Mort, sans jamais avoir été
pratiqué, voilà qui pourrait être la réalité de l’outing en France.
Depuis le 1er juin
(2013), c’est une boutade selon Stéphane Bern, qui a déclaré dans une émission
de télé, à propos de Geoffroy Didier, cofondateur à l'UMP du mouvement de la
Droite forte, «Tout le monde sait qu'il est homo, mais il dit qu'il est
hétéro »[1].
Une affirmation non démentie sur l’instant par l’intéressé qui a préféré
s’ériger en victime quelques jours plus tard par tweet interposé.

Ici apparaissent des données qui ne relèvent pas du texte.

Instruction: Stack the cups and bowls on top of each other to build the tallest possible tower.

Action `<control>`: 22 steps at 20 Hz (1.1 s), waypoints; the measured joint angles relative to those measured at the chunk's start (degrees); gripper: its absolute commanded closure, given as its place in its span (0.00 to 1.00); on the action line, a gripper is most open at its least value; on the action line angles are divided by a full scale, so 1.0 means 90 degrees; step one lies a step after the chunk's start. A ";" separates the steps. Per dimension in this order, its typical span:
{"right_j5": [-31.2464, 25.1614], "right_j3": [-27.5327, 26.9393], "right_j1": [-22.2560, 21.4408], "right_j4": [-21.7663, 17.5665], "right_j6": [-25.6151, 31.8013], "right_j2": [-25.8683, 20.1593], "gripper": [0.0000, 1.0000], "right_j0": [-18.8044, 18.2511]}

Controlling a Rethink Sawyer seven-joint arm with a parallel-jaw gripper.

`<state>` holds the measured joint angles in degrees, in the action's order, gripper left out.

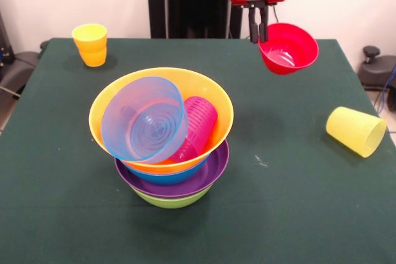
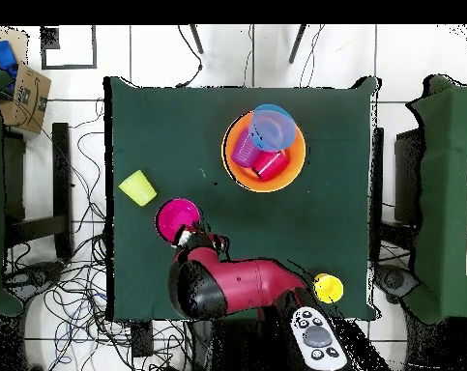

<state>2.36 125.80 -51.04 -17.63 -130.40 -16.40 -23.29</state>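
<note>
Hand (image 1: 258, 34) gripping glossy round red-pink bowl (image 1: 288, 48) rim, aloft

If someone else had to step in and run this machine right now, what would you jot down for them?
End effector: shut on the rim of the red-pink bowl, holding it tilted above the table.
Tower: green, purple, blue, then orange bowl on top.
Inside the orange bowl: the translucent blue bowl on its side and a purple cup lying down; overhead shows a red cup too.
Loose: orange-yellow cup upright; pale yellow cup on its side.
Left: add the held bowl and both loose cups.
</note>
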 measured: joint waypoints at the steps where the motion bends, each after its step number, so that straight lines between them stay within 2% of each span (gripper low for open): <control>1: 0.0000 0.0002 -0.0016 -0.0001 0.0000 0.0002 1.00 0.0011; 18: 0.0008 0.0007 -0.0107 0.0000 0.0000 0.0148 1.00 0.0300; 21: -0.0012 0.0057 -0.0196 -0.0003 0.0000 0.0032 1.00 0.0147; 22: -0.0068 0.0114 -0.0302 -0.0001 0.0000 -0.0138 1.00 -0.0065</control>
<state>1.75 126.83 -53.76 -17.64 -130.40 -17.64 -23.88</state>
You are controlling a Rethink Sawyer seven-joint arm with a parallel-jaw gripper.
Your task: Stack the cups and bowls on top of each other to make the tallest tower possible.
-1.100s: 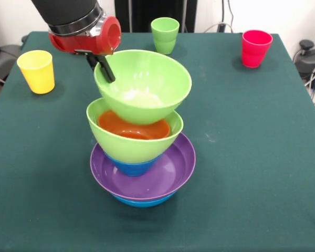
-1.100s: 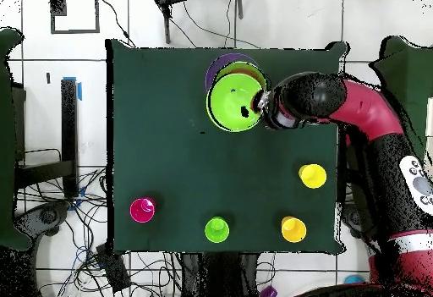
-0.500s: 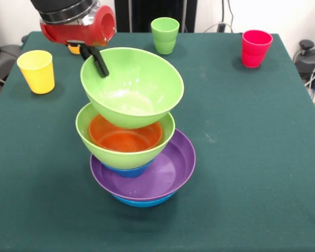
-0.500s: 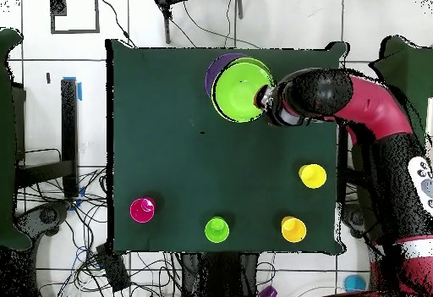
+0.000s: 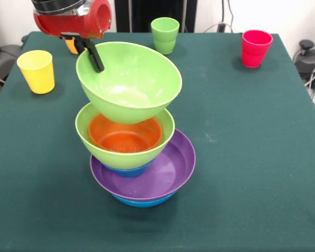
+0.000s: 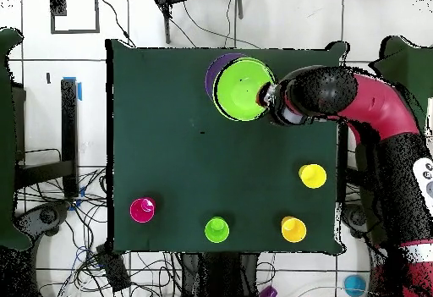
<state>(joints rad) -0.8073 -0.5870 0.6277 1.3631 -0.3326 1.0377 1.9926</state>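
Your worktop (image 5: 262,157) carries the tower (image 5: 142,157) near its middle: large blue bowl lowest, wide purple bowl (image 5: 168,176) on it, a small blue bowl, then a light green bowl (image 5: 94,142) cradling the small orange bowl (image 5: 125,137). Your gripper (image 5: 94,55) has its fingers clamped on the rim of the top green bowl (image 5: 128,81), which is tilted just above the orange one, not yet seated. The four cups, yellow cup (image 5: 37,71) among them, stand well apart, unstacked.
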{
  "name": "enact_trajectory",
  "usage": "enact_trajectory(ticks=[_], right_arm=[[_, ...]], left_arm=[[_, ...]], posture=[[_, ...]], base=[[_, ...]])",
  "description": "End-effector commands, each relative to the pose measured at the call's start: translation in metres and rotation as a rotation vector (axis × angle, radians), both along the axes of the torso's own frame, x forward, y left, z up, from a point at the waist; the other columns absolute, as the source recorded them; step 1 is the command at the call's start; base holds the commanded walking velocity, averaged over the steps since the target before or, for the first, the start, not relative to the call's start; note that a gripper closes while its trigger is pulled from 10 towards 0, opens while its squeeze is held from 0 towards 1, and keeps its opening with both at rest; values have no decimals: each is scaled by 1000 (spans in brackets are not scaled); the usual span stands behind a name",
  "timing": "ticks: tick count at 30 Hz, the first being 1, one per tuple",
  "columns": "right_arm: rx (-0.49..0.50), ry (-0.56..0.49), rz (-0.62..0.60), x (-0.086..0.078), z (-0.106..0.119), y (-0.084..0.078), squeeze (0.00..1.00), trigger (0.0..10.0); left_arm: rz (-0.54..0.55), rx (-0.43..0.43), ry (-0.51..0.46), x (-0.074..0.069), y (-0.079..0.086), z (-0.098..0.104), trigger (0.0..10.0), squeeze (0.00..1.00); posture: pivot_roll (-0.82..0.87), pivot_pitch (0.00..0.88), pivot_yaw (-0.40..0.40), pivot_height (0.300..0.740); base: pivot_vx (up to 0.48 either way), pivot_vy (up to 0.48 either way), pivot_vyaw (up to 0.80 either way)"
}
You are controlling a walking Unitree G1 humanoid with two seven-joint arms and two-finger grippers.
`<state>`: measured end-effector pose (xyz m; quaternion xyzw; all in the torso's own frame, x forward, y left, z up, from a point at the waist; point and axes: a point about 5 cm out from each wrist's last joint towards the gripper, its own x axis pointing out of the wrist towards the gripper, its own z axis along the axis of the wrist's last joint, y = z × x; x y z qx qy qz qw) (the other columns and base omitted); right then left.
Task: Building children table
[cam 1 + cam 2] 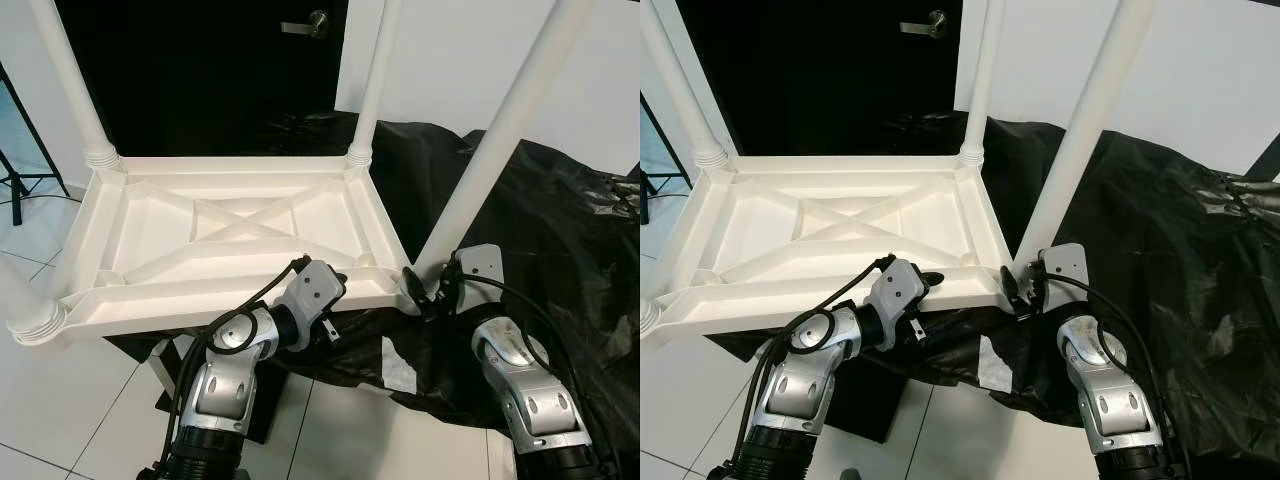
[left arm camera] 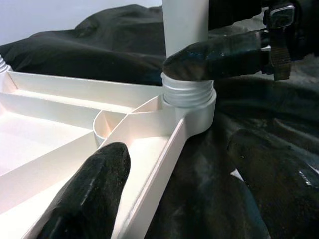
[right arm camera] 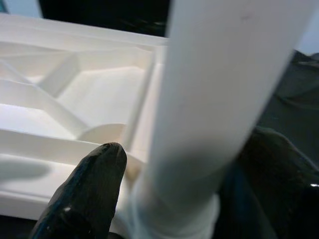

Mais qu’est-ce que l’outing
exactement ? Car selon qu’on invoque sa définition politique, sa dimension
juridique, ou le langage commun, l’outing ne recouvre pas exactement les mêmes
réalités.
Si on se réfère à la définition
la plus large, l’outing serait la révélation par un tiers de l’homosexualité
(réelle ou supposée) d’une personne sans son accord préalable. Dans ce cadre,
il est susceptible de concerner tout un chacun.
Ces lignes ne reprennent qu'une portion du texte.